If your developers are on the front lines of responding to new full stack competitors, you don’t want them hacking together their own storage infrastructure. To deliver on the promise of “just like Amazon S3, on premise and hybrid”, Cloudian has to make distributed system management simple. This is insanely difficult.

In a recent A16Z podcast, Marc Andreessen commented that there are only a few dozen great distributed systems architects and operators in the world today.  If you already employ a few of them, and they have time on their hands, then maybe you should just grab Ceph and attempt to roll your own version of what Cloudian delivers.  Otherwise, you should be a Cloudian user.

3) Mobility

Architectures have changed with mobility in mind. User experience is now further abstracted from the underlying infrastructure.

In the old scale-up storage world, we worried a lot about IOPS for particular read/write workloads. But when RF is your bottleneck, storage latency is less of a concern.  Instead, you need easy to use, massively scalable, geographically disperse systems like object storage, S3, and Cloudian.

4) Open source and a fear of lock-in

Enterprises want to minimize their lock-in to specific service providers. The emergence of a de-facto standard, Amazon S3, now allows providers and ISVs to compete on a level playing field. Google is one example. They now offer S3 APIs on their storage service offerings.  If your teams need to learn a new API or even a new set of GUIs to go with a new storage vendor, then you are getting gradually locked in.

5) Machine learning

Machine learning may be the killer-app for big data. In general, there is one practical problem with training machine learning: That is, how do we get the compute to the data rather than the other way around?

The data is big and hard to move. The compute is much more mobile. But even then, you typically require advanced schedulers at the compute layer – which is the focus of entire projects and companies.

The effectiveness of moving the compute to the data is improved if information about the data is widely available as metadata.  Employing metadata, however, leads to a new problem: it’s hard to store, serve, and index this metadata to make it useful at scale. It requires an architecture that is built to scale and to serve emerging use cases such as machine learning. Cloudian is literally years ahead of competitors and open source projects in this area.

For a real world example, look no further than Cloudian’s work with advertising giant Dentsu to deliver customized ads to Tokyo drivers. Here, Cloudian demonstrates the kind of breakthrough applications that can be delivered, due in part to a rich metadata layer  Read more here, and see what is possible today with machine learning and IoT.

As I’ve written elsewhere, there is a lot to consider when investing in technology. You need companies that understand and can exploit relevant trends.

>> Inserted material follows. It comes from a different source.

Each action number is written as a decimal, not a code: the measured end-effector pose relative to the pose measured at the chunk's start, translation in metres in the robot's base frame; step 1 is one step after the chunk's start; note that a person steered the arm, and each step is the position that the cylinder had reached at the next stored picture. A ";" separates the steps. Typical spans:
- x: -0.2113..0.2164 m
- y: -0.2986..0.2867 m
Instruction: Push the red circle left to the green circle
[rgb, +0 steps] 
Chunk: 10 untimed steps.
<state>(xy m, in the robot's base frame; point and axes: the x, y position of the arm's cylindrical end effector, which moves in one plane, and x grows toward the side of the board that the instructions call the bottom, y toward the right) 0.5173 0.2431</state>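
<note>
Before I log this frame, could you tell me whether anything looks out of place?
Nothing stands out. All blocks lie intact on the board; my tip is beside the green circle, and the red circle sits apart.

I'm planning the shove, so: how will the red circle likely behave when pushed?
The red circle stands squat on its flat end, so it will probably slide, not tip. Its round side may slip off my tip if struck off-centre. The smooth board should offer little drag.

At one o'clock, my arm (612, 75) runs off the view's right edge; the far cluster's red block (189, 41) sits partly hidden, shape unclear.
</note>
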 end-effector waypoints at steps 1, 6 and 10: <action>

But even more so, you need a great team. In Cloudian you’ve got a proven group that emphasizes product quality and customer success over big booths and 5 star parties.

Nonetheless, I thought it worth putting Cloudian’s accelerating growth into the context of five major themes.  I hope you found this useful.  I’d welcome any feedback in the comments below or via Twitter.  I’m at @epowell101 and I’ll try to catch comments aimed at @CloudianStorage as well.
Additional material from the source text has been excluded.